What would the reaction of her husband and indeed, the audience have been if Pallavi were a newly-wed bride who told her husband in their first month of marriage that she was attracted to women? Would her husband’s reaction have been as supportive? Would audiences have accepted such a movie where Pallavi leaves her husband (or perhaps, young children in the first few years of marriage) to be with her lover?

In his recent speech at a British High Commission event to mark the fourth anniversary of the landmark judgment that struck down Article 377, Justice Chandrachud said “Atypical or unconventional families must be able to enjoy all the legal and societal benefits that their more traditional counterparts do, be it through marriage or otherwise. When I say unconventional families, I do not mean to refer only to queer couples but also to others who choose to live their lives in a manner that deviates from the accepted norm. Our very understanding of the family unit must change to include the myriad ways in which individuals forge familial bonds.” While such a shift needs massive, conscious effort by different institutions, mainstream movies such as Maja Ma can play a significant role in initiating attitudinal change in families and communities.

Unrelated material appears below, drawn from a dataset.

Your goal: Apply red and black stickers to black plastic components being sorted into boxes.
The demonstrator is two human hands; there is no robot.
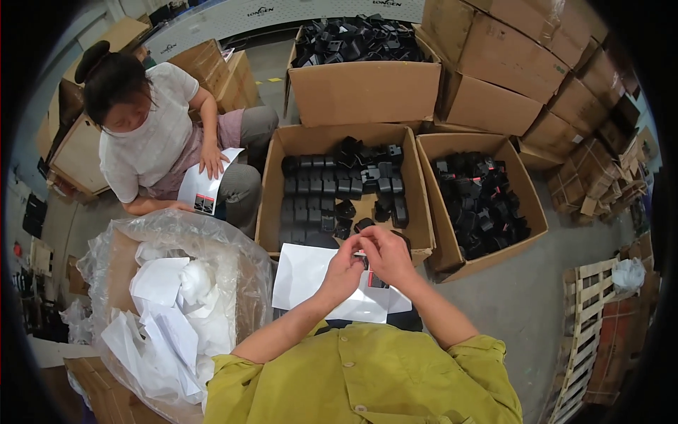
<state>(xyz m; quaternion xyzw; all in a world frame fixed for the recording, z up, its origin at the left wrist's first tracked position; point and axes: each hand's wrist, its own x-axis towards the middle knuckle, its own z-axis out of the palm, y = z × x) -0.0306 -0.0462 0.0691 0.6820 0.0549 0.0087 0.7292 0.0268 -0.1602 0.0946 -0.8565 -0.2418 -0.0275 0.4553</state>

Will an urbanising India witness a proliferation of unique social arrangements along the lines of Maja Ma that will complicate Western categories (throuples, polyamory, etc.) and ultimately have implications for public policy (tax policy, health insurance, marriage certification categories) etc.? Will the emergence of unconventional families in India also call for unconventional and inclusive policies that move beyond the straitjacket of age-old categories and begin to truly reckon with the fluidity of identities? Ultimately, Maja Ma is a snapshot of an emerging sexual identity revolution in India and attitudes, individuals, communities, institutions and policies will need to evolve to align with changing realities.